> [Task item] Repeat only the stretch of lines below that runs from the line with "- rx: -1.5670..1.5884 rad" through the line with "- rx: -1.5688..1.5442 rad", unaltered.

> [Given information]
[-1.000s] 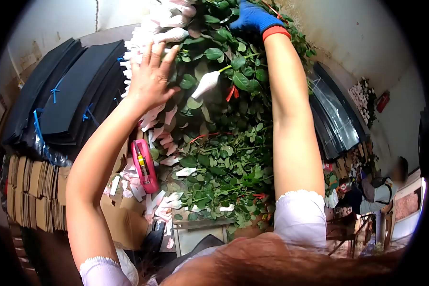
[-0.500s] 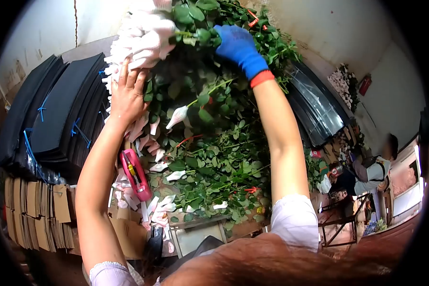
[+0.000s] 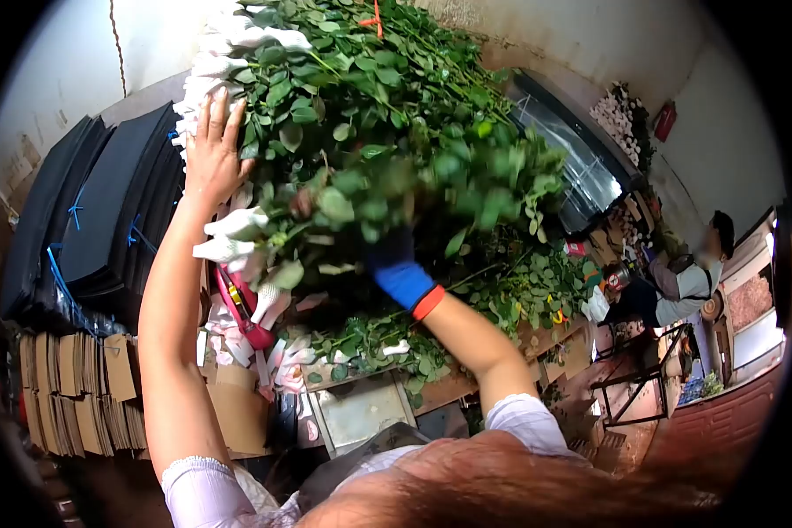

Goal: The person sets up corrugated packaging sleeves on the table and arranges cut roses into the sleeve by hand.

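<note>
My left hand (image 3: 213,150), bare with fingers stretched out, lies against the white-netted flower heads (image 3: 204,92) of a large leafy rose pile (image 3: 361,79). My right hand (image 3: 400,264), in a blue glove with a red cuff, is lower and nearer to me. It grips a bunch of roses (image 3: 466,180) whose leaves are blurred by motion and hide the fingers. White-netted heads (image 3: 238,236) of this bunch point left, below my left hand. Under them lies a pink tool (image 3: 248,317) with a yellow part, partly covered.
Stacks of black sheets (image 3: 114,202) tied with blue string stand at the left, above bundled cardboard pieces (image 3: 79,383). Clear-wrapped dark sheets (image 3: 576,163) lie at the right. Loose petals and leafy stems (image 3: 370,339) cover the bench. Another person (image 3: 691,282) sits at far right.
My right hand has come down towards me, bringing a bunch of roses over the bench. My left hand stays by the netted heads. The view has shifted slightly.
</note>
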Action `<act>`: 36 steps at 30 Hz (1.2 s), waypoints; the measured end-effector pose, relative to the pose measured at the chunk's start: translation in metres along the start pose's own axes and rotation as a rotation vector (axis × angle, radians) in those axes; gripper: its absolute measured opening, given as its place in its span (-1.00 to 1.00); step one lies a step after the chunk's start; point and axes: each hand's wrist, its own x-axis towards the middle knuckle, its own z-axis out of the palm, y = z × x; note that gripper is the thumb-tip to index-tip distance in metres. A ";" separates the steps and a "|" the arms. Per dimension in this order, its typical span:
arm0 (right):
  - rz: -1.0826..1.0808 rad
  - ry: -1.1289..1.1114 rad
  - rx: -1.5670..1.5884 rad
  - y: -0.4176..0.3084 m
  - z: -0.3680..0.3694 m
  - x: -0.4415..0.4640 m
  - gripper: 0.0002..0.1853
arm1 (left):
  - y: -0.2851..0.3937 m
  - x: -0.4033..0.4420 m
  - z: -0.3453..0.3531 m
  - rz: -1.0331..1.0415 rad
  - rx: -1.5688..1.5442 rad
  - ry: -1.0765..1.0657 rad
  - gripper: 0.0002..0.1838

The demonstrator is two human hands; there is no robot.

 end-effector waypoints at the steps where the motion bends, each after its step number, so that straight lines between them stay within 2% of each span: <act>1: 0.059 -0.076 0.003 0.001 0.029 -0.037 -0.53 | -0.001 0.000 0.001 0.004 -0.001 0.000 0.14; 2: 0.028 -0.092 0.147 -0.006 0.025 -0.066 -0.52 | -0.004 0.000 0.005 0.010 -0.004 -0.003 0.14; 3: 0.000 -0.113 0.292 -0.014 0.020 -0.095 -0.52 | -0.011 0.001 0.014 0.100 -0.065 0.117 0.13; 4: 0.061 -0.273 0.512 -0.016 0.004 -0.121 -0.52 | -0.012 0.002 0.014 0.110 -0.064 0.116 0.12; 5: 0.104 -0.870 0.251 -0.015 -0.003 -0.137 -0.51 | -0.014 0.002 0.014 0.112 -0.045 0.103 0.10; 8: 0.281 -0.829 0.849 0.014 -0.042 -0.194 -0.48 | -0.012 0.002 0.014 0.141 -0.005 0.105 0.05; 10: 0.380 -0.992 0.944 0.023 -0.062 -0.188 -0.43 | -0.017 0.003 0.018 0.142 -0.003 0.095 0.00; 11: 0.354 -0.988 0.888 0.025 -0.095 -0.164 -0.45 | -0.019 0.002 0.023 0.157 0.000 0.112 -0.01; 13: 0.177 -1.115 0.559 0.032 -0.114 -0.162 -0.58 | -0.019 0.002 0.023 0.146 -0.041 0.091 0.00; 14: -0.016 -1.008 0.422 0.027 -0.150 -0.148 -0.62 | -0.012 0.000 0.017 0.099 0.063 0.045 0.00; 15: 0.180 -1.260 0.254 0.017 -0.183 -0.125 -0.66 | -0.001 -0.005 0.006 0.052 0.167 -0.003 0.00; 16: 0.206 -1.031 0.332 0.015 -0.189 -0.132 -0.65 | 0.012 -0.011 -0.005 0.007 0.272 -0.049 0.01; 17: 0.234 -0.799 0.404 0.016 -0.197 -0.143 -0.64 | 0.025 -0.023 -0.009 0.048 0.111 0.140 -0.01; 18: 0.261 -0.564 0.466 0.018 -0.204 -0.150 -0.62 | 0.049 -0.034 -0.026 0.019 0.040 0.178 -0.05; 19: 0.300 -0.475 0.426 0.015 -0.206 -0.140 -0.50 | 0.075 -0.049 -0.042 0.011 -0.077 0.186 -0.08; 20: 0.200 -0.337 0.239 0.013 -0.194 -0.147 -0.39 | 0.101 -0.067 -0.060 0.019 -0.224 0.135 -0.12; 22: 0.148 -0.605 0.039 0.008 -0.154 -0.174 -0.31 | 0.151 -0.109 -0.097 0.062 -0.372 -0.083 -0.21; 23: 0.134 -0.689 -0.018 0.012 -0.112 -0.208 -0.30 | 0.175 -0.129 -0.113 0.096 -0.545 -0.144 -0.28; 24: 0.120 -0.774 -0.076 0.014 -0.077 -0.238 -0.29 | 0.194 -0.155 -0.127 0.098 -0.630 -0.302 -0.32; 25: 0.186 -0.768 -0.076 0.010 -0.065 -0.244 -0.31 | 0.217 -0.171 -0.148 0.054 -0.748 -0.417 -0.29; 26: 0.164 -0.769 -0.103 0.009 -0.068 -0.244 -0.31 | 0.232 -0.185 -0.157 0.061 -0.895 -0.440 -0.30; 28: 0.119 -0.784 -0.157 0.007 -0.078 -0.244 -0.31 | 0.255 -0.216 -0.173 0.081 -0.922 -0.567 -0.34; 30: 0.215 -0.501 0.152 0.011 -0.111 -0.248 -0.34 | 0.270 -0.243 -0.181 0.067 -1.009 -0.603 -0.40; 32: 0.392 -0.305 0.354 0.005 -0.161 -0.237 -0.45 | 0.276 -0.266 -0.184 0.083 -1.082 -0.667 -0.44; 35: 0.509 -0.135 0.502 0.022 -0.204 -0.271 -0.50 | 0.280 -0.290 -0.181 0.147 -1.002 -0.753 -0.47; 36: 0.674 -0.073 0.471 0.025 -0.210 -0.295 -0.56 | 0.280 -0.297 -0.181 0.162 -1.000 -0.797 -0.49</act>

> [Solved problem]
  - rx: -1.5670..1.5884 rad
  - y: -0.4176..0.3084 m
  - z: -0.3680..0.3694 m
  - x: -0.4415..0.4640 m
  - gripper: 0.0002..0.1853
arm1 (left):
  - y: -0.2851..0.3937 m
  - x: -0.4033..0.4420 m
  - z: -0.3453..0.3531 m
  - rz: -1.0331..1.0415 rad
  - rx: -1.5688..1.5442 rad

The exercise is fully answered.